#### Given material
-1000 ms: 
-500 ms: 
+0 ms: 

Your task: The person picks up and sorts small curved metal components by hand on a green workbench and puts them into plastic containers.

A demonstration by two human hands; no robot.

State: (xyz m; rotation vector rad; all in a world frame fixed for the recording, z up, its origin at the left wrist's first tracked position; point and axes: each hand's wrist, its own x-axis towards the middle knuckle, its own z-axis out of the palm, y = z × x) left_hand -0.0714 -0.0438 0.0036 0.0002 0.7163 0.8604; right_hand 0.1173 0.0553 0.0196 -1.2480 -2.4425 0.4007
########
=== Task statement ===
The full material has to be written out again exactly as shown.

=== Exercise output ===
-1000 ms: 
-500 ms: 
+0 ms: 

Your task: The person picks up and sorts small curved metal components by hand on a green workbench and puts them into plastic containers.

A demonstration by two human hands; no robot.

State: (xyz m; rotation vector rad; all in a world frame fixed for the recording, z up, its origin at the left wrist's first tracked position; point and axes: each hand's wrist, its own x-axis towards the middle knuckle, its own z-axis out of the palm, y = z × x) left_hand -0.0714 -0.0438 0.0036 0.0002 0.7163 0.8604; right_hand 0.1173 0.0553 0.0196 -1.2480 -2.4425 0.4007

That completes the output.